* **ACTIVITY**
Retype, exactly and completely, the listing that comes next, skipping its images.

* **EXERCISE DATA**
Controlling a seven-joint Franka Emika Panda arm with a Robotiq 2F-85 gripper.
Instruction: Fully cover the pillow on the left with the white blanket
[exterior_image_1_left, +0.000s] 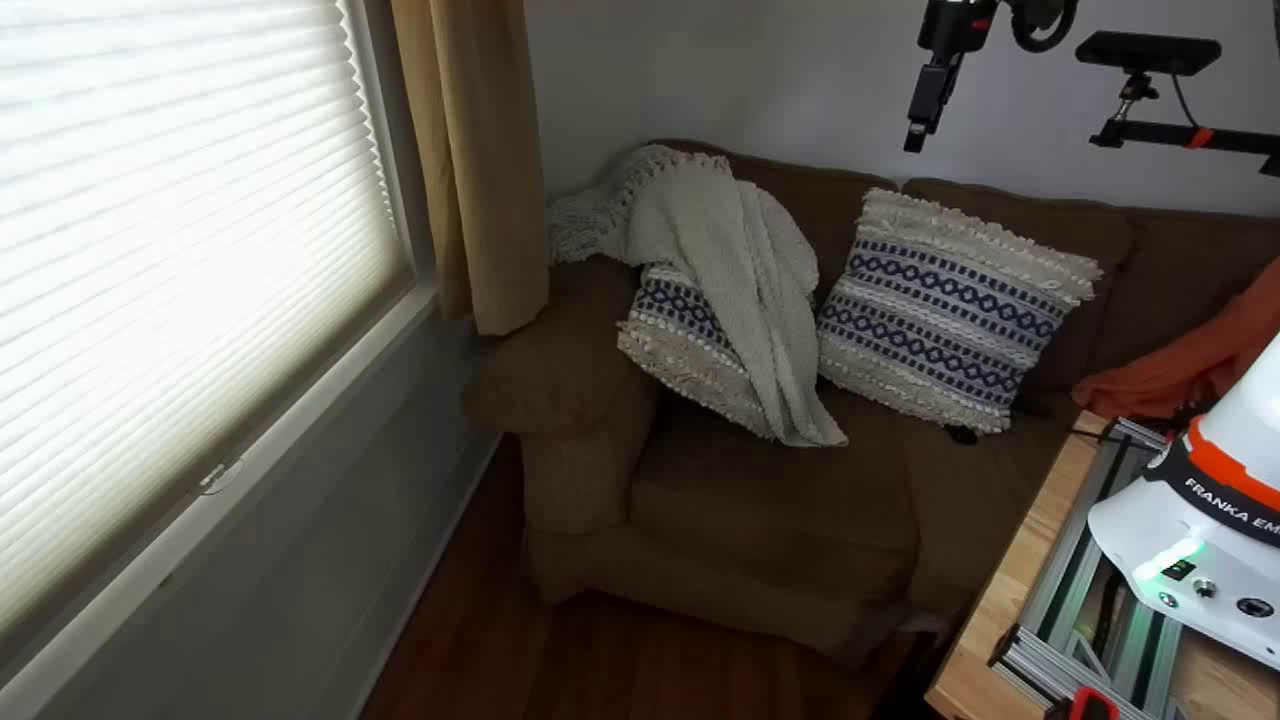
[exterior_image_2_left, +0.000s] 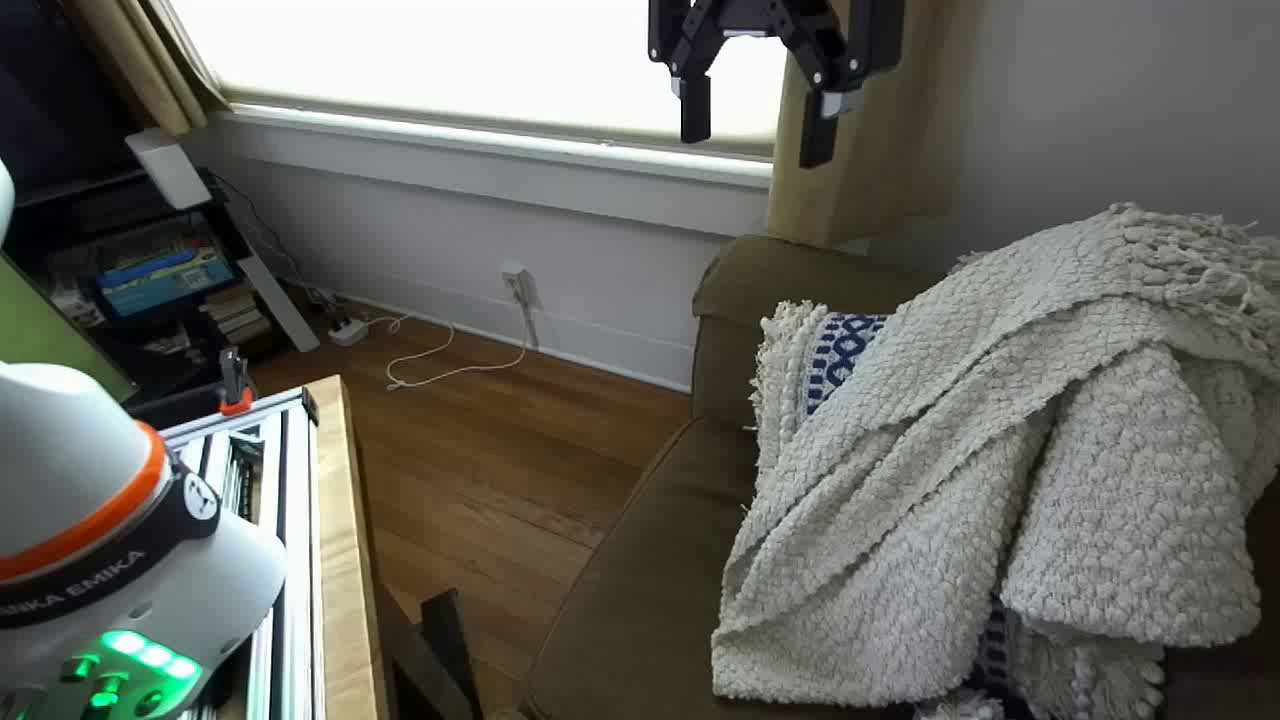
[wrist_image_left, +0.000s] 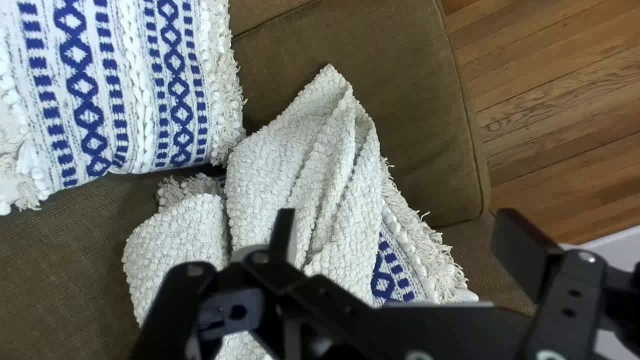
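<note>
gripper (wrist_image_left: 401, 237) spread wide, empty, bumpy off-white blanket (wrist_image_left: 270, 175) partly covering navy-patterned pillow (exterior_image_1_left: 688, 345)

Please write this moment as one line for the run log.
tool: open, empty, above sofa | white blanket: draped over left pillow | left pillow: partly covered, pattern showing | other pillow: uncovered | task: incomplete

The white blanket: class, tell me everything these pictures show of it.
The white blanket is off-white and looks soft and knitted, with a bumpy texture and a fringed end. It is draped in loose folds over one navy-patterned pillow, leaving parts of that pillow's pattern and shaggy edge bare. Its fringed end lies up where the back and arm of the brown sofa meet; a folded corner tapers down over the seat. The open gripper is apart from it.
</note>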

* **RESPONSE**
Controlling a seven-joint Franka Emika Panda arm with a Robotiq 2F-85 gripper.
Instruction: Fully cover the pillow on the left with the white blanket
[exterior_image_1_left, +0.000s] 
[exterior_image_2_left, +0.000s] 
[wrist_image_left, +0.000s] 
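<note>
gripper (wrist_image_left: 401, 237) spread wide, empty, bumpy off-white blanket (wrist_image_left: 270, 175) partly covering navy-patterned pillow (exterior_image_1_left: 688, 345)

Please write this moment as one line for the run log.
tool: open, empty, above sofa | white blanket: draped over left pillow | left pillow: partly covered, pattern showing | other pillow: uncovered | task: incomplete

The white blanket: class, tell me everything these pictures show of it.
The white blanket is off-white and looks soft and knitted, with a bumpy texture and a fringed end. It is draped in loose folds over one navy-patterned pillow, leaving parts of that pillow's pattern and shaggy edge bare. Its fringed end lies up where the back and arm of the brown sofa meet; a folded corner tapers down over the seat. The open gripper is apart from it.
</note>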

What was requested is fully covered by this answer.